入河屋は明治18年に初代・松嵜甚作が三ヶ日の地で創業しました。

初代は当店を代表する甚作饅頭を作ったまさに元祖の人でして、とても器用でアイデアマン、地域の方からまんじんさん(饅頭屋の甚作さん)という愛称で呼ばれ、商売も繁盛していたそうです。


初代は湖西市入出の生まれで元々は魚問屋を営んでおり、奥山方広寺の門前町や三ヶ日宿の料亭などに魚を卸しておりました。

とても人が良く、地域の困った人を見ては気前よくお金を貸していたところ、貸した人たちからお金を回収できない…いわゆる貸し倒れだらけになってしまい、今度は初代自身がどうしようもなくなってしまいました。

その姿が見るに忍びなかったのか、今まで取引先だった三ヶ日宿の方々が「こっちにおいで」と、声をかけてくださったことがきっかけになって、三ケ日の地に根を下ろすことになりました。



その資産と信用をそのままそっくり引き継いだ二代目はなんと遊び人。

仕事はするものの、売り上げた分だけ使ってしまったそうで、浜名湖競艇に巨額の財産をつぎ込みます。

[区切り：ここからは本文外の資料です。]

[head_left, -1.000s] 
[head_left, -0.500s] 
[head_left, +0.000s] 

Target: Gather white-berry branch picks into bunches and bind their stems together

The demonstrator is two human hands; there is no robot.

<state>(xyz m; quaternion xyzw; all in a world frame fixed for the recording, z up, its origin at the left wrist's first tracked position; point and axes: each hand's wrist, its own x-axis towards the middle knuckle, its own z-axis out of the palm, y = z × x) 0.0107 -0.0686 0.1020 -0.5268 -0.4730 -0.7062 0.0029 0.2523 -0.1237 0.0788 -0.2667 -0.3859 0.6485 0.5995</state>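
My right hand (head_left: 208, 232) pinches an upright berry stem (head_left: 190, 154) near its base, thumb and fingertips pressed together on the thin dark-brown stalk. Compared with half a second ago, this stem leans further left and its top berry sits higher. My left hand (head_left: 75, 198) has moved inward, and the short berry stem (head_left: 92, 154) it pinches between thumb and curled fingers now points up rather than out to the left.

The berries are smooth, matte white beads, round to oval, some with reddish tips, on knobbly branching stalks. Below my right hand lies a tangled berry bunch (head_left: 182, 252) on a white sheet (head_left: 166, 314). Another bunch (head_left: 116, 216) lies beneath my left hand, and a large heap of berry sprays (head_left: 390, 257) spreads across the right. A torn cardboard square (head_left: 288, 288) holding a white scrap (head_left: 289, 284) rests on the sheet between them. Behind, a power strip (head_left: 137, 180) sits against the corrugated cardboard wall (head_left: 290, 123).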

一説によると、『倉の二つ分が一杯になるほどの財産を、浜名湖にばらまいた』と言われたほどでした。



三代目は二代目をそっくりそのまま反対にしたようにとても勤勉で、毎日朝仕事を手伝ってから学校に通っていたそうです。

それでも学業成績がトップクラスだったため、尋常小学校で一人だけ特別に表彰されたそうです。

その後、戦争で出征して無事に帰って来てから入河屋の立て直しに尽力、甚作饅頭以来の大ヒット・入河屋を代表する銘菓である『みかん最中』を生み出しました。



四代目は、純粋な和菓子店だった入河屋に、新たな風を吹き入れた立役者。

当時まだ少なくて珍しかった洋菓子職人の道に進み、和菓子に加えて洋菓子も製造販売し始めました。

幸か不幸か?ここから和洋菓子屋として現在の入河屋スタイルができあがったのです。



そして当代五代目・善治郎は、先人たちの良い所は見習い、新たな領域を切り拓こうと日々研究と技術研さんを積み重ねています。

初代のチャレンジ精神、二代目の遊び心、三代目の勤勉さ、四代目の時代を先取りする力からバトンを受けて、次の世代に入河屋の伝統と歴史を伝えてまいります。